Ontem, os Primitive Reason subiram ao palco do Cinema São Jorge para celebrar com fãs e amigos os vinte anos que passaram desde a sua formação, em Cascais. Considerados por muitos os predecessores de bandas como Da Weasel, Blasted Mechanism ou Orelha Negra, os cascalenses não desapontaram e trouxeram com eles alguns convidados.

Bandas que durem vinte anos, merecem sempre um aplauso mais forte. Quando são portuguesas e o fazem com inúmeras dificuldades, traçam um caminho no estrangeiro e têm um álbum financiado por crowdfunding, ainda mais. Não sabíamos o que esperar ao certo desta banda de fusão mas rendemo-nos à loucura que se instalou na sala de espetáculos lisboeta.

O Coro Juvenil da Academia de Música de Óbidos foi o primeiro a subir ao palco para uma homenagem ao grupo português. Quando terminaram, sob uma chuva de aplausos, a banda tomou as posições mas houve ainda tempo para uma gargalhada descontraída com o tropeção de Guillermo a chegar ao palco.

Quando pela primeira vez, o vocalista dirigiu a palavra ao público – depois de ter trocado o didgeridoo pelo microfone - já metade da audiência estava de pé enquanto a outra metade se abanava, freneticamente, nas cadeiras. «É um prazer estar aqui hoje, vinte anos depois».

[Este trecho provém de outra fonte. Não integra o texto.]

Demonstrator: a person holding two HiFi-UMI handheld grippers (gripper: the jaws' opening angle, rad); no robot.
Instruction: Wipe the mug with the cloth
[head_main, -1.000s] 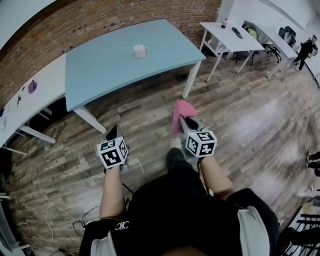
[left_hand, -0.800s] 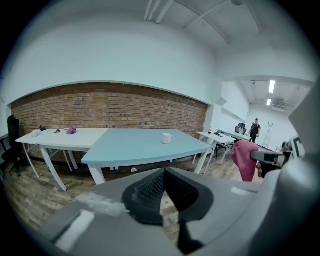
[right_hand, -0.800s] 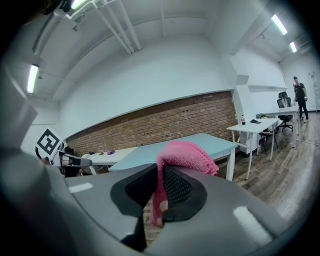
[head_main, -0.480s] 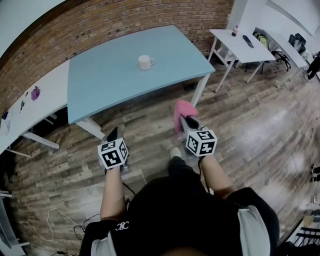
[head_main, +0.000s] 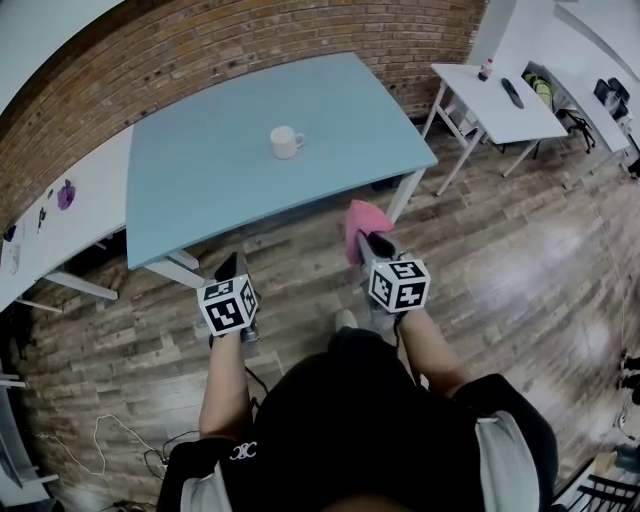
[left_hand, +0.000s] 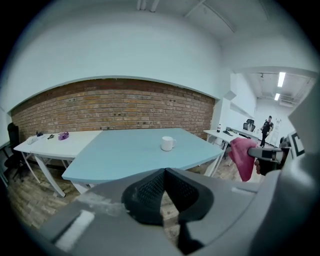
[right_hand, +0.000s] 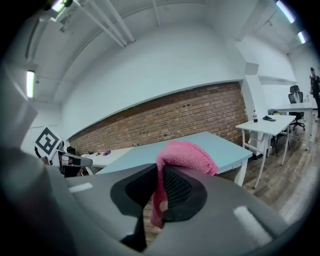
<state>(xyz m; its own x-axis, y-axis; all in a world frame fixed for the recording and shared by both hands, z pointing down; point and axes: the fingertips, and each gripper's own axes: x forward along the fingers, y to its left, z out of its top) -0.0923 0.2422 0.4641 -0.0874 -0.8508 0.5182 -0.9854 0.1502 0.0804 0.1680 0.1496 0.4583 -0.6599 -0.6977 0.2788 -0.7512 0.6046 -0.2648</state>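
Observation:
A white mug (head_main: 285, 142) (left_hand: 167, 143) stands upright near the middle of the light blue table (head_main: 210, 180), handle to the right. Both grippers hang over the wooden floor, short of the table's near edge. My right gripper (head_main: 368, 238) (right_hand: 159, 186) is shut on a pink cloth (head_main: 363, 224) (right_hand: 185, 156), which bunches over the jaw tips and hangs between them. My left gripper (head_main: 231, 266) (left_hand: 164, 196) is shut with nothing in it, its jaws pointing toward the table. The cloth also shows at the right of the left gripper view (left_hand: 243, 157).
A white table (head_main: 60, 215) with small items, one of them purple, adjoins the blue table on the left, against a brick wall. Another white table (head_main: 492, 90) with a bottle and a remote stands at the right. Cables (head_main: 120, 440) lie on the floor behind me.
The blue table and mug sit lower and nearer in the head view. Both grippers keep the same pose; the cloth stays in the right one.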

Depois de “Know No Regrets”, os primeiros convidados subiram ao palco: Sérgio, carinhosamente chamado de Serginho, e Dé. O primeiro veio acelerar o concerto com o seu rap e o segundo dar, como se possível, ainda mais ritmo puxando pelo público. Poderia ser comparado a Dub Inc. e do tom mais transe passámos a um reggae acelerado a pedir mais saltos e passos de dança.

Pediram para que se apagassem as luzes do palco para que pudessem ver o público, e tocaram mais uma do novo álbum, “Power to the People”, antes de chamarem Nuno Gomes ao palco. Abel levantava os braços pedindo para que, quem ainda se abanava nas cadeiras, se erguesse e rendesse ao ritmo. Muitos saltos, mãos no ar, agradecimentos e parabéns. “Higher Needs”, So You Say” e Nuno Gomes de volta ao palco, desta vez, para dividir “Object” com os cascalenses.

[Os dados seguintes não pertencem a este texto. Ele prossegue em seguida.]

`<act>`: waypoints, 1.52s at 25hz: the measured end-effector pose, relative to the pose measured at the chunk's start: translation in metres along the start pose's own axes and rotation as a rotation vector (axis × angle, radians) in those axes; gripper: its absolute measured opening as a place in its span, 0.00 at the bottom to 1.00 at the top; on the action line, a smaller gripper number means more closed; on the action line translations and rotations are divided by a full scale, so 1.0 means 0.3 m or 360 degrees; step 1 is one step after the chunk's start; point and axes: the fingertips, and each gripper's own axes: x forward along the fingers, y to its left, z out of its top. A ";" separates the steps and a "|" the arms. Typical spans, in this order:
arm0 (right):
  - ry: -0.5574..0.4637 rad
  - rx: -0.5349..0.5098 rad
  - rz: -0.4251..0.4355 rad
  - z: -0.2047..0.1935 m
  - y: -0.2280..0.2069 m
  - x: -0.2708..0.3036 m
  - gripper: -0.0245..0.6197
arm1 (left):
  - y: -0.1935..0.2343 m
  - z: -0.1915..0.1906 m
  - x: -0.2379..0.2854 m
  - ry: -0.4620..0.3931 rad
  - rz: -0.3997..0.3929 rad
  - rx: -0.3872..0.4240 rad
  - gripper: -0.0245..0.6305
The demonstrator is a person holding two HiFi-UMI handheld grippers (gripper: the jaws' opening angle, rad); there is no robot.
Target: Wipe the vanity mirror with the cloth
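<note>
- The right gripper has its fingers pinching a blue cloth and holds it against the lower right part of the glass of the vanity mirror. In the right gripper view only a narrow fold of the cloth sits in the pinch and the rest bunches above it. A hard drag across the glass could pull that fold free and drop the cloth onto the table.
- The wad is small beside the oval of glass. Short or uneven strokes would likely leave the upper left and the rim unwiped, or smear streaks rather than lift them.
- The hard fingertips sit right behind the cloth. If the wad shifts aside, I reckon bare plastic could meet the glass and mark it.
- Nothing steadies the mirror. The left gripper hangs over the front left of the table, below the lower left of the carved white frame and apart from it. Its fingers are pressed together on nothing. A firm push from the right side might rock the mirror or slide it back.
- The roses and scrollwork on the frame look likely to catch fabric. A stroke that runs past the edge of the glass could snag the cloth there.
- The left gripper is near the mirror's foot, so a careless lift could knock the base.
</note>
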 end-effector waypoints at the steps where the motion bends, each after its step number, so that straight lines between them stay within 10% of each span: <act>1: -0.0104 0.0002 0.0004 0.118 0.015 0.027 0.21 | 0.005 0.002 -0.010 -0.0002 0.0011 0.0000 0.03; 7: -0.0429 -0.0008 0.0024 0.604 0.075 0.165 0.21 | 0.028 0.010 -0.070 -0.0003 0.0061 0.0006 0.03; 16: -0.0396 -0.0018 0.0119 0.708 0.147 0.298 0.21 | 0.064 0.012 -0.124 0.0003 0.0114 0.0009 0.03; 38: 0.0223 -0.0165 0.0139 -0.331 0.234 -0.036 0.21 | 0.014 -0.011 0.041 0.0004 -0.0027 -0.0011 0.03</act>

Entre saltos, passeios pela primeira fila, passos de danças tresloucados, viajámos em diversas sonoridades, olhámos quem sabia as letras de cor e aplaudimos. Headbanging, assobios e uma  participação de Nel em “Beat Down” e “Sage” depois e o cansaço já começava a notar-se. Guillermo suado ouvia gritos de “És mesmo bom!” e Abel eléctrico não parava de dançar e brincar com os outros músicos. A banda saiu e Ana tomou o palco. Numa versão mais soft, e num tom bastante mais indie, as vozes de Ana e Guillermo harmonizaram-se na perfeição em “Weakness”. Seria depois vez de Joana, acompanhada de Sérgio, subir ao palco e nos deslumbrar em “Dust”. Sorrisos no rosto, uma sensação de trabalho bem feito, uma química inexplicável e um à vontade divertido passava do palco para o público dançante.

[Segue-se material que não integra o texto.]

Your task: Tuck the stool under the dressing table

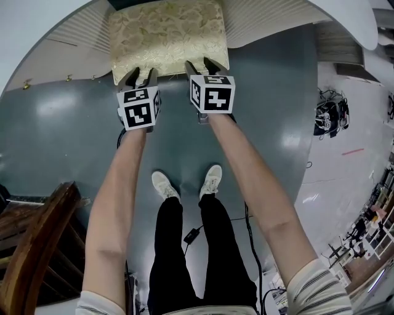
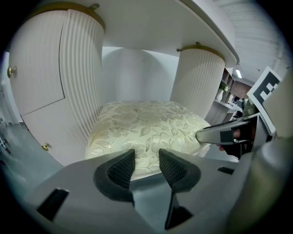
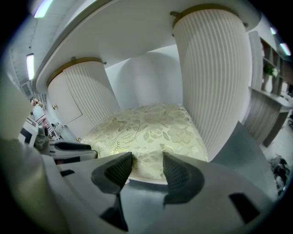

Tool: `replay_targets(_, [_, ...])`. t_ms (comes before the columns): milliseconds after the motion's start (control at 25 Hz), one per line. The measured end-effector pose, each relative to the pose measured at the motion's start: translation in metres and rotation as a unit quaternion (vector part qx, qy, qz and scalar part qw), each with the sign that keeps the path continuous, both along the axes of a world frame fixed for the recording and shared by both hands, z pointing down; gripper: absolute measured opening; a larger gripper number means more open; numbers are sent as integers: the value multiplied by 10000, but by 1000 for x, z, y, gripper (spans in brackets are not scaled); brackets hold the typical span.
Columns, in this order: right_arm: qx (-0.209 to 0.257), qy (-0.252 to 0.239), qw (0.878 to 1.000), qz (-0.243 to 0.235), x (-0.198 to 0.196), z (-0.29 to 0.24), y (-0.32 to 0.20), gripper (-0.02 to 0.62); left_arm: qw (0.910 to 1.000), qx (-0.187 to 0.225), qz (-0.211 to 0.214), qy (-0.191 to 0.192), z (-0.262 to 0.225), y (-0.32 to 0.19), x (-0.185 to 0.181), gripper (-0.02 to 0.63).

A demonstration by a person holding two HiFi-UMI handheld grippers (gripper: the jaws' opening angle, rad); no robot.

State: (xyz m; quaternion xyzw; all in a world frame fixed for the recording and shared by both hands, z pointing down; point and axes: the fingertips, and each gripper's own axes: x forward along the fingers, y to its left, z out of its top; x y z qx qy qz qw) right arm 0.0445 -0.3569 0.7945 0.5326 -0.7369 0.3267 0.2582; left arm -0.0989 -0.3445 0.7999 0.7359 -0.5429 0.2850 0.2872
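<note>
The stool (image 1: 166, 37) has a cream floral cushion and stands partly under the white dressing table (image 1: 277, 18), between its two ribbed pedestals (image 2: 197, 77) (image 3: 210, 68). My left gripper (image 1: 140, 75) is at the left part of the stool's near edge and my right gripper (image 1: 202, 65) at the right part. In the left gripper view the cushion (image 2: 146, 128) fills the middle. The left gripper (image 2: 146, 157) is open with nothing between its jaws. The right gripper (image 3: 147, 162) is also open, facing the cushion edge (image 3: 146, 132). Whether the tips touch the stool is unclear.
A dark wooden chair (image 1: 37, 246) stands at the lower left. A black cable (image 1: 194, 234) lies on the grey floor by the person's white shoes (image 1: 212, 179). A black tangle of gear (image 1: 326, 117) sits on the pale floor at right.
</note>
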Motion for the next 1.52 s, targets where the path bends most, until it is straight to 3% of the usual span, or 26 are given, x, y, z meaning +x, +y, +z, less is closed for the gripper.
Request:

Entre inglês, castelhano, português, de tudo um pouco e em diversos estilos musicais diferentes, o espetáculo aproximava-se do final.
Mas ainda houve tempo para mais convidados. “E agora gostaria vou chamar a Marta ao palco”, disse Abel. “Eu vou buscar a Marta”, acrescentou Guillermo. Depois de esta interpretar “Seven Fingered Friend”, uma das mais aplaudidas da noite, Guillermo deixou o palco à mercê de James – “ele mostra-vos como se faz centerstage”. Joana acompanhou-o nas teclas. Tempo para um momento mais emocional, no qual Abel agradeceu a oportunidade e admitiu nunca ter sonhado estar ali no palco com os amigos que havia conhecido em Cascais.

Antes de voltarem para o encore, o público divide-se entre cantar os parabéns e gritar “Primitive”. “Vamos partir esta cena toda?”, pergunta James, regressando com a banda,a Guillermo. O vocalista pede a todos que façam um “moche severo” e que invadam o palco – o que, por motivos de segurança, não aconteceu. Mas a intenção estava lá. “Born from Fear”, a mais metaleira do alinhamento, fechou a chave de ouro um espetáculo que, mais do que um concerto, foi uma celebração, uma consagração e um serão com amigos.

Com um estilo particular, a banda levou-nos do reggae ao rapcore, do metal ao punk rock, passando por diversos idiomas e sorrindo, sempre. A verdade é que hoje faz sol mas nós ainda trazíamos o calor do reencontro de ontem.